Repeat the listing below in full and exactly. Pictures are to be omitted.

▼▼▼

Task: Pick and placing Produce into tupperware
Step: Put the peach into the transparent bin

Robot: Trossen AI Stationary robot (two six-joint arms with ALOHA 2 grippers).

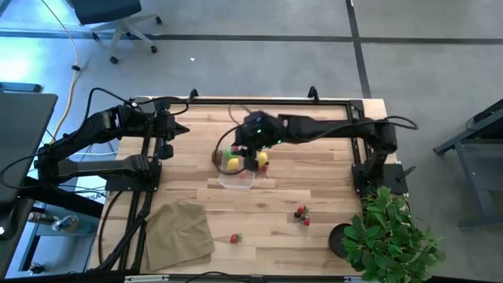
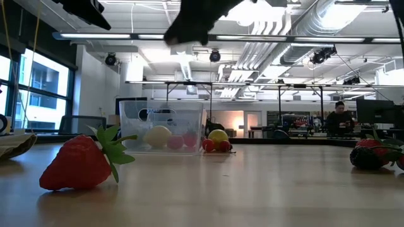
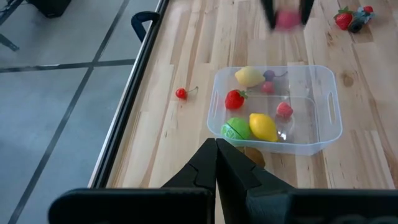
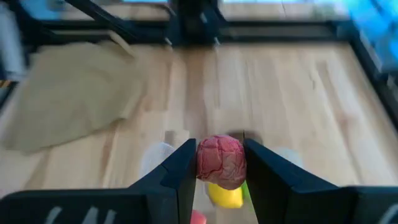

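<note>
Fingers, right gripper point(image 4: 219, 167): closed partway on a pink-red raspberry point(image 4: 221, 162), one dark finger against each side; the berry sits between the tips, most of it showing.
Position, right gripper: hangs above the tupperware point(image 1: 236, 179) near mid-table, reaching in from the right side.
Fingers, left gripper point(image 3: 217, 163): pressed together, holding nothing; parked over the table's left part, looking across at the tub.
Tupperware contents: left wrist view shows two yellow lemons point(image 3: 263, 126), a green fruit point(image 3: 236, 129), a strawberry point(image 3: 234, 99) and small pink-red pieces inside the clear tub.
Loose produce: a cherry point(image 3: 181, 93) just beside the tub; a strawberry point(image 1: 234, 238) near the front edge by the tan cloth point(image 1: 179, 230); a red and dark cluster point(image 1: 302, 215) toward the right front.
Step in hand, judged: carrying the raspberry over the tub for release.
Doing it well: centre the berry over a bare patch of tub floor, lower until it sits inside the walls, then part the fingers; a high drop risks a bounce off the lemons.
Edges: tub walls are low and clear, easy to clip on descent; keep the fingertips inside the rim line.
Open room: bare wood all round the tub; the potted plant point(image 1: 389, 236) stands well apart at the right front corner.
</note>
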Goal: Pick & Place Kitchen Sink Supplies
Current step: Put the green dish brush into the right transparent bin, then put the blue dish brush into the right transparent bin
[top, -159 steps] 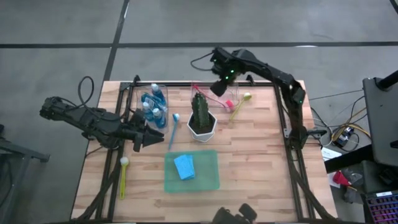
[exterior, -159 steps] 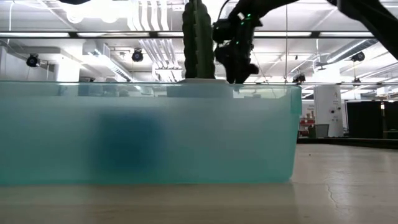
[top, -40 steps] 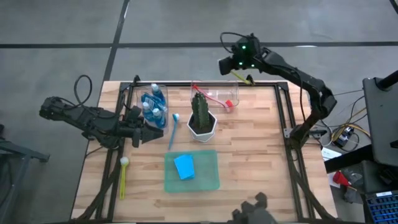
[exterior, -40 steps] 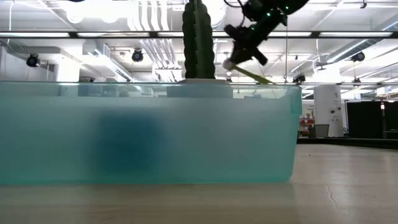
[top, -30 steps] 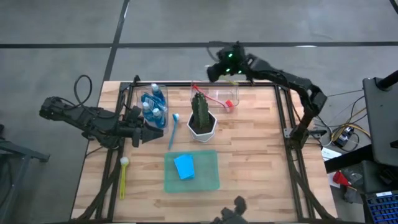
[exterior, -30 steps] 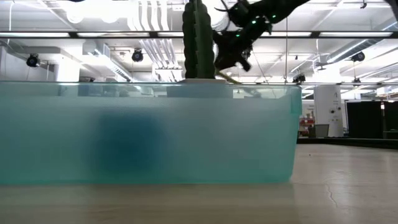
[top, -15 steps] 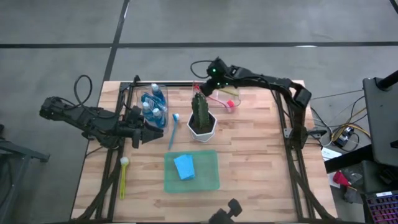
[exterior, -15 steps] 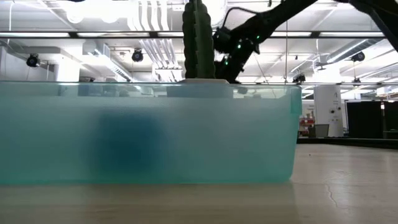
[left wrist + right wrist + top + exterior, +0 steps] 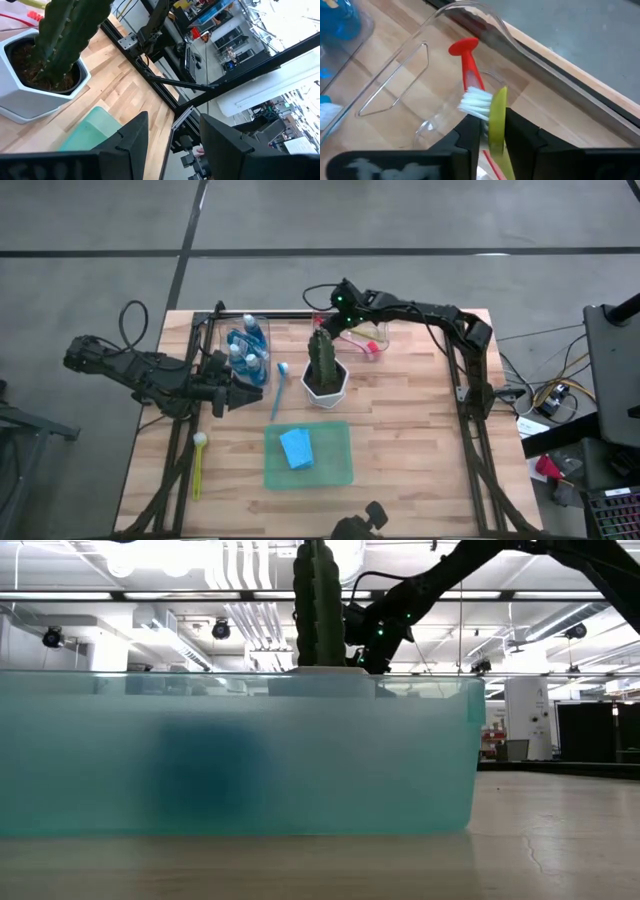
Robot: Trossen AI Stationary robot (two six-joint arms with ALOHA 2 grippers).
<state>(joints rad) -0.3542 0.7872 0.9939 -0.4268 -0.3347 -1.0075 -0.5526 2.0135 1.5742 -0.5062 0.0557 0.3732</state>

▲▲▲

▸ Response below:
Task: Pick and placing Produce into tupperware
Step: Put the peach into the transparent bin

Robot: Trossen AI Stationary robot (two six-joint arms with ALOHA 2 grippers).


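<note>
Fingers, right gripper point(image 4: 219, 167): closed partway on a pink-red raspberry point(image 4: 221, 162), one dark finger against each side; the berry sits between the tips, most of it showing.
Position, right gripper: hangs above the tupperware point(image 1: 236, 179) near mid-table, reaching in from the right side.
Fingers, left gripper point(image 3: 217, 163): pressed together, holding nothing; parked over the table's left part, looking across at the tub.
Tupperware contents: left wrist view shows two yellow lemons point(image 3: 263, 126), a green fruit point(image 3: 236, 129), a strawberry point(image 3: 234, 99) and small pink-red pieces inside the clear tub.
Loose produce: a cherry point(image 3: 181, 93) just beside the tub; a strawberry point(image 1: 234, 238) near the front edge by the tan cloth point(image 1: 179, 230); a red and dark cluster point(image 1: 302, 215) toward the right front.
Step in hand, judged: carrying the raspberry over the tub for release.
Doing it well: centre the berry over a bare patch of tub floor, lower until it sits inside the walls, then part the fingers; a high drop risks a bounce off the lemons.
Edges: tub walls are low and clear, easy to clip on descent; keep the fingertips inside the rim line.
Open room: bare wood all round the tub; the potted plant point(image 1: 389, 236) stands well apart at the right front corner.
</note>
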Goal: Pick & Place Kitchen Sink Supplies
Current step: Put the green dish brush into the right transparent bin, then put the blue dish brush into the right transparent bin
[top, -159 steps] 
[exterior, -159 steps] 
[top, -40 steps] 
[exterior, -40 steps] 
[top, -30 steps] 
[exterior, -30 steps] 
[top, -15 steps] 
[exterior, -15 steps] 
[left wrist + right wrist + top + exterior, +0 steps] 
Robot: Trossen AI Stationary robot (two six-joint arms with ALOHA 2 grippers).
<state>(joints rad) -0.3542 0.7872 0.9939 -0.4268 -0.3347 -1.0075 -0.5526 2.0135 1.5742 -0.5062 0.0557 0.3732</state>

No further output is needed for the exercise.